To come to terms with his fate, McCartney almost sounded like he was coaching himself in a way he coached so many great players at Colorado, including Heisman Trophy winner Rashaan Salaam, quarterback Kordell Stewart and running back Eric Bieniemy. He was a master recruiter who won over players’ parents with his talk of faith and family. He also had a way of knowing how to motivate and inspire players individually.
“He could inspire and convince anyone that they could accomplish things usually unattainable for ordinary men,” former Colorado tight end Christian Fauria said in a tribute to McCartney.
'You can't win the game until the fourth quarter'
After he retired from football, McCartney took those talents to ministry with his faith-based organization, Promise Keepers. Then came his final challenge.
“I always thought I’m just starting the fourth quarter and that’s when you win the game,” he said during the interview in 2017. “You may be ahead or behind, but you can’t win the game until the fourth quarter. And I’m realizing it’s the fourth quarter, and maybe they can give me a shot.”
He was referring to modern medicine, hoping it could find a way to help his condition. He admitted he was “still in denial a little bit” about it but found it frightening. Football still taught him the best way to deal with situations like that, too.
“It teaches a boy to be a man,” he said. “You say, 'How does it do that?' Well, what if you line up across from a guy who’s bigger, stronger, faster and tougher than you are? What do you do? Do you stay and play or do you turn and run? That’s what football does. You’re always going to come up against somebody who’s better than you are. That’s what life is. Life is getting knocked down and getting back up and getting back in the game.”
McCartney spent his time then exercising regularly, riding a mountain bike at least four or five times a week and praying.

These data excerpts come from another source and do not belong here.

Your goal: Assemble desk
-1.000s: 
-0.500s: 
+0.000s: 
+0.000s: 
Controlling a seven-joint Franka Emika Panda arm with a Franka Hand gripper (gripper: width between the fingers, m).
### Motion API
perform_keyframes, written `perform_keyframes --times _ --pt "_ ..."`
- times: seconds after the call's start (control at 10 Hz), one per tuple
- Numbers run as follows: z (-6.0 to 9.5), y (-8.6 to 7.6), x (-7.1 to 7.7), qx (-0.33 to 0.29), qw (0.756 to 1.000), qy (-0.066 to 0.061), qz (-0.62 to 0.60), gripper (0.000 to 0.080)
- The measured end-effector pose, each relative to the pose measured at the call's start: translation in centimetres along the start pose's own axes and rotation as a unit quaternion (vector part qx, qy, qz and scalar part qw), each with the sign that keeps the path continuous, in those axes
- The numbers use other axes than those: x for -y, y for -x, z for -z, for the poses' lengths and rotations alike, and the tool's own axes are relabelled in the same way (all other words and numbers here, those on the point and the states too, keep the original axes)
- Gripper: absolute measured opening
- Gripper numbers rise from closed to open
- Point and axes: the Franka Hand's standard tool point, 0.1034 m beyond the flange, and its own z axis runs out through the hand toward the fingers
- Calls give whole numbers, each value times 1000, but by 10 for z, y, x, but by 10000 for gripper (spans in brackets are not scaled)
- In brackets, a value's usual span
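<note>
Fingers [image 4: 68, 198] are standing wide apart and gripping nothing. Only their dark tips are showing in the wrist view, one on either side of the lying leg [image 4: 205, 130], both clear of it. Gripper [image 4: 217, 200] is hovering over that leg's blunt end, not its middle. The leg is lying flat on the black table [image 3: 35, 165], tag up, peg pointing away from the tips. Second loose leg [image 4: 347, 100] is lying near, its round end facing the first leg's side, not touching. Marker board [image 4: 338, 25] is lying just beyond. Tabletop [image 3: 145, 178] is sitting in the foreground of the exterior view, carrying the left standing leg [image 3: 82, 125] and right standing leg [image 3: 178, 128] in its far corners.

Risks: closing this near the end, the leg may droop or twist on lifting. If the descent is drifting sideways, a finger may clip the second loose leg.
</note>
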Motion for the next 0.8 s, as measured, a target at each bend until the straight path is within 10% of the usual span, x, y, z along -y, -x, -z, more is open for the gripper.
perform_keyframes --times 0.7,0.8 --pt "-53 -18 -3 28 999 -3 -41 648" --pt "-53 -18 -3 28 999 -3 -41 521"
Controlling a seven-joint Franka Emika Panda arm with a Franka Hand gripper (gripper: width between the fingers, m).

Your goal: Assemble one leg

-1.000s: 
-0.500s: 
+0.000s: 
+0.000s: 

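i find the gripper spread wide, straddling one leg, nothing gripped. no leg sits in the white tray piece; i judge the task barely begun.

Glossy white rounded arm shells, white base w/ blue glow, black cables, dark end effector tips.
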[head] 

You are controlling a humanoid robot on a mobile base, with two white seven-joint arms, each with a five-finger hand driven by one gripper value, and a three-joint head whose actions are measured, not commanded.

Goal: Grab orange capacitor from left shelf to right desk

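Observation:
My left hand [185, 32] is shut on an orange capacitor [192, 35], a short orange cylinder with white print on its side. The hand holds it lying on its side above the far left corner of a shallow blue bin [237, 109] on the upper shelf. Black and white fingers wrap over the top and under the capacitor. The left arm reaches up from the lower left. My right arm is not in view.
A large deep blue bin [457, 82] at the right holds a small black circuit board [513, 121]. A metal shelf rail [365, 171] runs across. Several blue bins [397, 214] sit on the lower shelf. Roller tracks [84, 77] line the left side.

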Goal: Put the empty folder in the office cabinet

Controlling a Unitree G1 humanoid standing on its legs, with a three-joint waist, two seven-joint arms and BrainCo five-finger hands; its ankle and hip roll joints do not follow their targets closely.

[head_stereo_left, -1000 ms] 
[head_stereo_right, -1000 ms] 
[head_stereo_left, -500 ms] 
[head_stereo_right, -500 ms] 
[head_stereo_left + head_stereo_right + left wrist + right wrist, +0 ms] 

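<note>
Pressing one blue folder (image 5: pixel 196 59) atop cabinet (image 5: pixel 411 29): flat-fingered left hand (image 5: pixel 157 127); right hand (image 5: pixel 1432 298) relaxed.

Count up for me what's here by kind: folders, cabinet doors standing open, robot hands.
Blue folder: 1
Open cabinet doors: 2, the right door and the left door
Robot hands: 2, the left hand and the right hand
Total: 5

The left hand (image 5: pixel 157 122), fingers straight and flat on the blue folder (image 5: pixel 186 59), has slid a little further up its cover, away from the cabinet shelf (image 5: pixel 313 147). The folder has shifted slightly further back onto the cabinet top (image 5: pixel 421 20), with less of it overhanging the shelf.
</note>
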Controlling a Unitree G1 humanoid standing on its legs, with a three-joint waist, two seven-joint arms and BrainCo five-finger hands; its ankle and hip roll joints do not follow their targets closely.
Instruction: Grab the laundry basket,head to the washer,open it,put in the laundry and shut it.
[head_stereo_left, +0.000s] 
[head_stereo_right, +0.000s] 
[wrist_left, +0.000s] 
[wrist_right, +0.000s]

Unlike many others who get understandably frustrated with this disease, McCartney didn’t react with anger or take it out on others, his daughter Kristy said. “He’s been terrific,” she said then.
Two years ago, he even made a trip to the Boulder campus to meet with current Colorado coach Deion Sanders.
Born to coach
On Friday, his family announced he had left the world peacefully after “a courageous journey with dementia.”
When I met with him that day in 2017, he still vividly recalled how it all started for him growing up across the street from Riverview High School in Riverview, Michigan.
“You know how you ask little kids, 'What do you want to be when you grow up?' I said I want to be a coach,” McCartney said. “And the reason was my parents would let me go across the street. There were all the playgrounds. That’s where all the teams would practice football, basketball. And I would watch these coaches. I said, 'Man, these guys are good. I want to try that.' From that time on, I knew I was going to be a coach.”
He was born for it. In 1973, he even led Divine Child High School in Dearborn to state championships in both basketball and football. He took over at Colorado in 1982 and finished as its winningest head coach in 1994.
By the end of the interview, it became clear that his long-term memory was solid even if his short-term recall was giving him trouble. I told him this and he thanked me for encouraging him with that observation after he felt embarrassed by his initial tardiness.
“I benefited from this dialogue because it gives me the picture that I’m not far gone,” he said.
Rest in peace, Coach Mac. For a few seconds there, it almost felt like I was coaching you. And it served as a lesson you knew as well as any coach in any calling. In the end, it comes down to faith, religious or otherwise. A little encouragement can go a long way, too.